I’m new to mender and encountered this problem yesterday. By this problem I mean I’m running self-hosted mender and attempting to create single-file artifacts using the GUI (like we learn to do in the tutorial).
Uploads work fine, but no release appears. The files I’m using aren’t overly large, have normal filenames and destination paths, and the artifact names don’t have spaces in them (typical things I’d look for in a tool like this). The developer tools network pane in my browser shows a couple of 4xx errors at .../inventory/filters
and .../useradm/roles
, but I assume those are just enterprise features I don’t have.

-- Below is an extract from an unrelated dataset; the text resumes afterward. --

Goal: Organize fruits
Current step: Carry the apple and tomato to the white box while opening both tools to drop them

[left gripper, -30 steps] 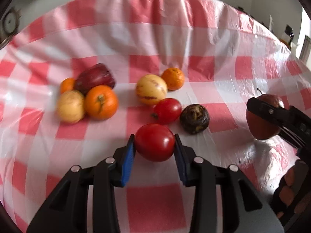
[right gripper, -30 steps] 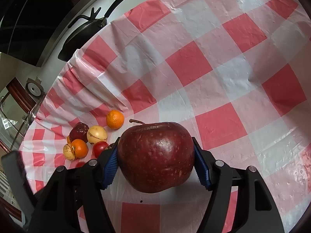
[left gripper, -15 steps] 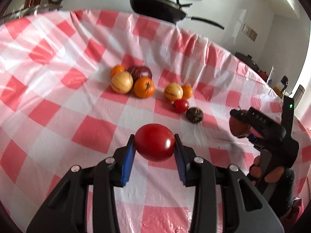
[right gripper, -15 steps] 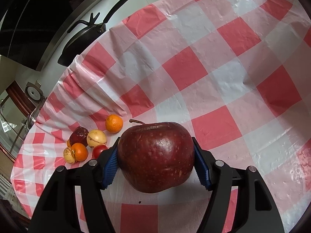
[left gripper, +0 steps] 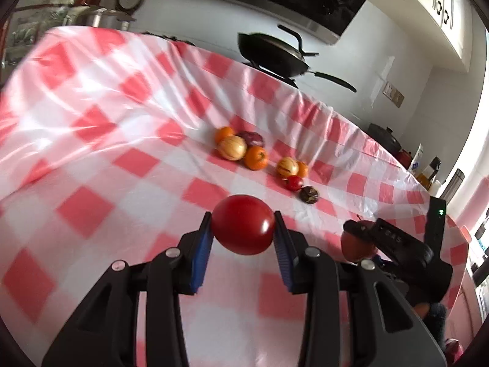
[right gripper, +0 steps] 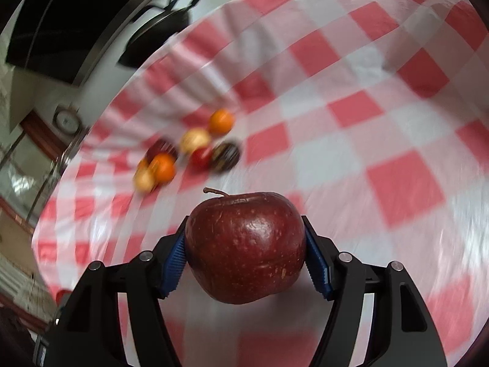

So I looked at the logs and found one error about unparseable XML:
mender-deployments_1 | time="2021-04-24T02:22:46Z" level=error msg="error reaching artifact storage service: SerializationError: failed to decode REST XML response\n\tstatus code: 200, request id: \ncaused by: XML syntax error on line 8: element <link> closed by </head>" file=response_helpers.go func=rest_utils.restErrWithLogMsg line=110 request_id=95786559-f302-4bb0-9e18-4d59933a5421
Google pointed me at an issue in minio, so I figured ah, maybe I’ll just try mender 2.6 since this could be a new bug in 2.7. The error message disappeared from the logs but I had the same problem. Was this maybe escaping the test suite because no “serious users” are going to need the single file upload? Same problem in 2.5, and again in 2.4.
I started poking around further, eventually looking at mongodb in the menderproduction_mender-mongo_1
container. Finally a clue!
adrian@somewhere: docker exec -it menderproduction_mender-mongo_1 /usr/bin/mongo
...
> use workflows
> db.job_queue.find().pretty()
{
"_id" : "60837a5232849e3b5254cbbb",
"workflow_name" : "generate_artifact",
# Zillions of these stuck in the job queue :)
Looking at the jobs
collection I see this: "...x509: certificate signed by unknown authority"
. So it’s simply my self-signed certificate. Well I can’t get the certificate I need for some bureaucratic reason, and self-signed will have to work for now. Running the create-artifact
tool manually within menderproduction_mender-create-artifact-worker_1
I found this:
/ # create-artifact single-file --help
Besides command line args, supports the following env vars:
CREATE_ARTIFACT_SKIPVERIFY skip ssl verification (default: false)
CREATE_ARTIFACT_WORKDIR working dir for processing (default: /var)
CREATE_ARTIFACT_DEPLOYMENTS_URL internal deployments service url
...
Cool, I don’t have to hack this tool to make it work!
CREATE_ARTIFACT_SKIPVERIFY
was my solution. I added it to my prod.yml
like so:
mender-create-artifact-worker:
command: --automigrate
environment:
CREATE_ARTIFACT_SKIPVERIFY: "true"
I hope this is helpful to someone else scratching their head because they lack a “proper” TLS certificate.
So far I’m quite pleased with the quality of this software. As a new user, I was able to navigate the well-defined services, track down my problem, and solve it without too much trouble. Keep up the good work.